TRIBUN-BALI.COM – Listrik padam di seluruh Bali atau blackout yang terjadi di Bali pada Jumat, 2 Mei 2025 memicu banyak pengaduan dari masyarakat.
Yayasan Lembaga Perlindungan Konsumen (YLPK) Bali menyatakan bahwa kerugian konsumen akibat kejadian tersebut masih dalam proses pendataan, namun sudah banyak laporan masuk, terutama melalui media sosial.
Direktur YLPK Bali, I Putu Armaya mengungkapkan, bahwa pihaknya menerima banyak keluhan dari masyarakat terkait dampak pemadaman.
Beberapa di antaranya melaporkan kerugian besar, seperti kasus matinya ikan koi milik warga yang ditaksir mencapai Rp 80 juta. Serta kematian ayam petelur milik peternak di Kabupaten Tabanan karena listrik padam pada tengah malam.
“Pengaduan dari pemilik ikan koi dan peternak ayam petelur di Tabanan terus kami terima hingga 5 Mei 2025. Total nilai kerugian yang sudah dilaporkan masih di bawah Rp 200 juta, namun kami masih terus menghimpun data,” jelas Armaya, Selasa (6/5).
Baca juga: DUGA WNA Langgar Izin Tinggal &Investasi Ilegal! DPRD Bali & Satpol PP Sidak ke Pantai Bingin Pecatu
Baca juga: INDONESIA Perkembangan Inovasi Industri Jauh Tertinggal Dari Banyak Negara di Asia
Menurutnya, sejumlah pemilik ikan koi sebenarnya telah menyiapkan peralatan darurat untuk menjaga kelangsungan hidup ikan saat terjadi pemadaman.

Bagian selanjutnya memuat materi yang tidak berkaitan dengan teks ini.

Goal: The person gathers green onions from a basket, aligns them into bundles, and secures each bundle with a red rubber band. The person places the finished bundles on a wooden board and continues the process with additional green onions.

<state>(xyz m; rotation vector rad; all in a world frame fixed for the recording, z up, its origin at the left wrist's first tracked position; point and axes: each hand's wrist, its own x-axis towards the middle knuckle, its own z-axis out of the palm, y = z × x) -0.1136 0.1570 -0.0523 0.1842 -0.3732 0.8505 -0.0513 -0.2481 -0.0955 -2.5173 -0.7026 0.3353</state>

Namun, karena durasi padam yang sangat lama, alat-alat tersebut tidak mampu bertahan. Bahkan, air tandon yang menjadi cadangan juga habis terkuras. YLPK Bali juga sempat dihubungi oleh anggota DPR RI dan pihaknya akan memperjuangkan hak-hak konsumen yang dirugikan.
Menurut Armaya, konsumen berhak mendapatkan penjelasan yang jujur dan transparan dari pihak PT PLN (Persero) terkait penyebab pasti blackout, bukan sekadar informasi umum soal gangguan kabel dari Jawa-Bali.

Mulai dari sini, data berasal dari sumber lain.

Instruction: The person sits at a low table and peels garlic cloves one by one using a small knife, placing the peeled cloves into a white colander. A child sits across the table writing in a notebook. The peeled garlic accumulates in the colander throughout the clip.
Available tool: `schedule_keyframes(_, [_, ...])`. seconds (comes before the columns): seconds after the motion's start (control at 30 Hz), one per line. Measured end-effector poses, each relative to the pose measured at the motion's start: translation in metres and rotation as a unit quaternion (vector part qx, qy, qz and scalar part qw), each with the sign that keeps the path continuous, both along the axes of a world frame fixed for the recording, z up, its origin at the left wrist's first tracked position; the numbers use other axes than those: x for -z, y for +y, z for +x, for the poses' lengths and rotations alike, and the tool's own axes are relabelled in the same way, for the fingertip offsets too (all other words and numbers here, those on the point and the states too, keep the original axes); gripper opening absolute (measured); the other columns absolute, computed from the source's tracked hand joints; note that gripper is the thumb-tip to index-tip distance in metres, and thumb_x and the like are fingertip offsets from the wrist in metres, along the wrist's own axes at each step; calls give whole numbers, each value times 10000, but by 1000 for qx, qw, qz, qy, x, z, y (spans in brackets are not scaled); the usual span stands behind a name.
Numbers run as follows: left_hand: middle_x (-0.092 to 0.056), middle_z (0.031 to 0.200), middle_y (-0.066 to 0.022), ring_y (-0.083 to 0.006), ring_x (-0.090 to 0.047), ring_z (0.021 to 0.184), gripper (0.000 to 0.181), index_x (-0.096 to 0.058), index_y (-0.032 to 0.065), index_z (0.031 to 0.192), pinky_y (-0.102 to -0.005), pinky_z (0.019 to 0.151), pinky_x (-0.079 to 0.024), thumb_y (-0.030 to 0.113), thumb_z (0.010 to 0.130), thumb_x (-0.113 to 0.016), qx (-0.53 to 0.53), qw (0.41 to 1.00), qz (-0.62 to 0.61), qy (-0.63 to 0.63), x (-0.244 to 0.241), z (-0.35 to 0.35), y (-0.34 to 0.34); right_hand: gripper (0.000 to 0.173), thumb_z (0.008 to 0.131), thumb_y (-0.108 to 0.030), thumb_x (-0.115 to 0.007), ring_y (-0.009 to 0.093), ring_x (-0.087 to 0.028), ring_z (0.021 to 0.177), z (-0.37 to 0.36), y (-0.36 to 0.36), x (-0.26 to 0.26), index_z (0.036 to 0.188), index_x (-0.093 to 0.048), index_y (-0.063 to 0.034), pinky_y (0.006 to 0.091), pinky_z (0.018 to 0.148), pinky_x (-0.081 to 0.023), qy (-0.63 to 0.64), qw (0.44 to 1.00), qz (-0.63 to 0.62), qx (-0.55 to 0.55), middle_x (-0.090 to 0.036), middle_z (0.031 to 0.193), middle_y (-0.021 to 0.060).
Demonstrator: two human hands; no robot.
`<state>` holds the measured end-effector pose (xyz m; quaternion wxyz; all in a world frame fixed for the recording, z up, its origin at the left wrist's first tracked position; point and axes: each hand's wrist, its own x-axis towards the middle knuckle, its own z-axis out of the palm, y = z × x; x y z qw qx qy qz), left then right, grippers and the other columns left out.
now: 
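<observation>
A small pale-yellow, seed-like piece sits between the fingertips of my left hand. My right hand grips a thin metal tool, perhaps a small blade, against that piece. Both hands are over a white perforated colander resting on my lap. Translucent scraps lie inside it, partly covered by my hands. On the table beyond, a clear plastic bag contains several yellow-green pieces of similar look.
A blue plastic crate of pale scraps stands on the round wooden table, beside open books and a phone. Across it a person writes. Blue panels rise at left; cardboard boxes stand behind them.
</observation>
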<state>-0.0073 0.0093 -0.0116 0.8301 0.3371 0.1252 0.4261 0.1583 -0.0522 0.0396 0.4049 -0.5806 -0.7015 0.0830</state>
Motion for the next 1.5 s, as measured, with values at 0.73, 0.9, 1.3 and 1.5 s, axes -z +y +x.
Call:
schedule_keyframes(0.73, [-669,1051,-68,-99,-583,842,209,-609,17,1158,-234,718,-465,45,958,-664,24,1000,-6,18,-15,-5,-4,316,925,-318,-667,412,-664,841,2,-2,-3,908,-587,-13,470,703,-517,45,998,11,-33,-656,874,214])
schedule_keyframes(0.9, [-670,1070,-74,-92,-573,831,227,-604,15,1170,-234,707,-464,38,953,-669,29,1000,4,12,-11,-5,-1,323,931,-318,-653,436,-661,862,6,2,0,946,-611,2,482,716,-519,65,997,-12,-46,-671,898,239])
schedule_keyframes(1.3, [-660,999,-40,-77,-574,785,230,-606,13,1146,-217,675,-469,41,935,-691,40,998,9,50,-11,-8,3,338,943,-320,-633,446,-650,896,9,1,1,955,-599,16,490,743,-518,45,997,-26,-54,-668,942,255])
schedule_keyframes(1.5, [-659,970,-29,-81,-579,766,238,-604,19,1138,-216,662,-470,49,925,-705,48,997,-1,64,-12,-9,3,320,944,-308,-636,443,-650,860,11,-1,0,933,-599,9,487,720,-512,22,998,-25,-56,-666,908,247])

“Kami menuntut kejujuran dari Dirut PLN dan jajarannya. Jangan hanya menyebut karena kabel Jawa-Bali. Ini era keterbukaan informasi publik. Sampai saat ini pun, pemadaman bergilir masih terjadi di Denpasar dan sejumlah daerah lain. Dirut PLN dan GM PLN UID Bali harus bertanggung jawab dan memberikan penjelasan yang rinci,” tegas Armaya.
Armaya menambahkan bahwa berdasarkan Undang-undang No. 8 Tahun 1999 tentang Perlindungan Konsumen, setiap konsumen berhak atas ganti rugi jika pelaku usaha tidak mampu memberikan pelayanan barang dan/atau jasa secara layak, termasuk pasokan listrik.

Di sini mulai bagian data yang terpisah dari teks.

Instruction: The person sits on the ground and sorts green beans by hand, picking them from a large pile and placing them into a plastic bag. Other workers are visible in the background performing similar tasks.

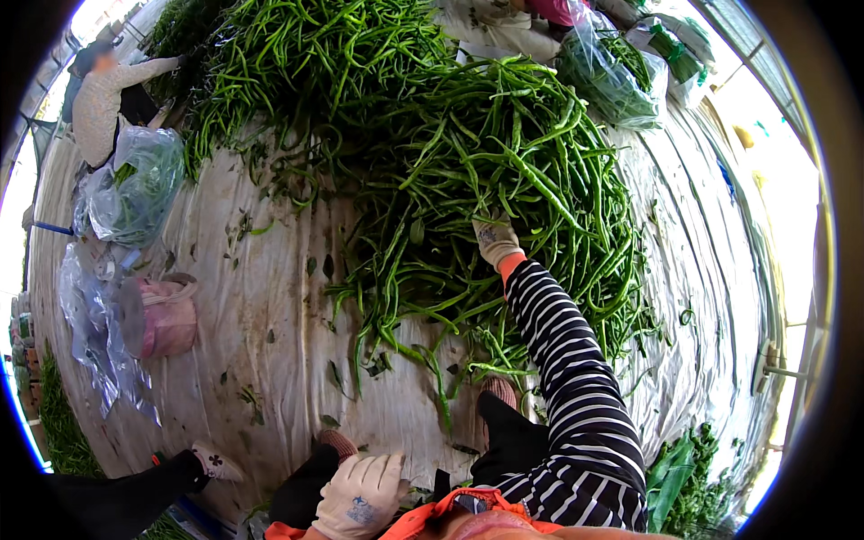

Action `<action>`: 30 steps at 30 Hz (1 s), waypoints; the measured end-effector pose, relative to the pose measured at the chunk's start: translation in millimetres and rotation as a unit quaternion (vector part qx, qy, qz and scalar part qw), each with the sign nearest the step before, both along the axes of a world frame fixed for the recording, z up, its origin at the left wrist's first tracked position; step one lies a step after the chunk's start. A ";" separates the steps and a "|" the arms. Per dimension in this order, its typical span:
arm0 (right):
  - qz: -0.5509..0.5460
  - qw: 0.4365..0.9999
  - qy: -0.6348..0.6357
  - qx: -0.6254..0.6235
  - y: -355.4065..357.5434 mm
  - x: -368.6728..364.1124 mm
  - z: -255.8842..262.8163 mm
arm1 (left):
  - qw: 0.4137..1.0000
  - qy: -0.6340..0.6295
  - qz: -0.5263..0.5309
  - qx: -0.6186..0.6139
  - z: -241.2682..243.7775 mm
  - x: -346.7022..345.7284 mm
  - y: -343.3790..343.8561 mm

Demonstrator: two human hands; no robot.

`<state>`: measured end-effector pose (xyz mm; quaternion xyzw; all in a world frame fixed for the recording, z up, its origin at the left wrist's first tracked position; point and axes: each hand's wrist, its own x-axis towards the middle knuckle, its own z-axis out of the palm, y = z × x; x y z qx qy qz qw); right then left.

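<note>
A large heap of long green chili peppers [499, 155] lies before me on pale plastic sheeting [270, 378]. My right hand [496, 239], in a pale work glove, reaches into the near part of this heap. Peppers cover its fingertips, so its grip cannot be made out. Close to my body at the bottom is my left hand [361, 496], also gloved, with its back up and fingers bent. Whether it holds anything is hidden.
At left, a person [98, 108] reaches toward the peppers beside a filled clear bag [138, 185]. A pink round seat [162, 314] stands near loose plastic film [94, 324]. Another bag of peppers [611, 81] is at upper right. A person's shoe [217, 462] shows at lower left.
</note>
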<state>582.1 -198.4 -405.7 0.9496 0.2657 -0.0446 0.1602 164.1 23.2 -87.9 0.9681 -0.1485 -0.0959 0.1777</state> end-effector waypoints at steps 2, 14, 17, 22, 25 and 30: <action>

“Konsumen berhak mendapatkan ganti rugi berupa penggantian barang, uang, atau santunan setara. Bahkan, konsumen bisa mengajukan gugatan class action atas kerugian ini,” ujarnya.
Sebagai tindak lanjut, YLPK Bali akan segera bersurat kepada Direktur Utama PLN dan jajarannya untuk meminta pertanggungjawaban hukum. Jika tidak ada solusi, Armaya menegaskan pihaknya siap menempuh jalur hukum demi memperjuangkan hak-hak konsumen listrik di Bali.
Sementara itu, terkait blackout Bali kemarin terdapat beberapa point yang harus diperhatikan oleh Pemerintah Daerah, PLN, pengguna jasa Bank dan juga SPBU. Prof. Wijaya Kusuma selaku Akademisi dari Fakultas Teknik Universitas Udayana membeberkan terdapat beberapa hal yang bisa dipetik dari blackout Bali.
“Listrik padam, berpengaruh pada SPBU tidak semua SPBU dilengkapi genset, sinyal telepon karena tidak semua Base Transceiver Station (BTS) dilengkapi dengan baterai yang mampu bertahan di atas 3 hari, lampu penerangan jalan, dan ATM tidak semua ATM dilengkapi dengan baterai yang kuat 3 hari,” jelasnya pada Selasa (6/5).
Lebih lanjutnya ia mengatakan apabila SPBU tidak beroperasi, maka antrean kendaraan akan menumpuk di SPBU yang memiliki genset. Solusinya, Pertamina mewajibkan semua SPBU memiliki genset atau baterai yang harus bisa beroperasi minimal 3 hari.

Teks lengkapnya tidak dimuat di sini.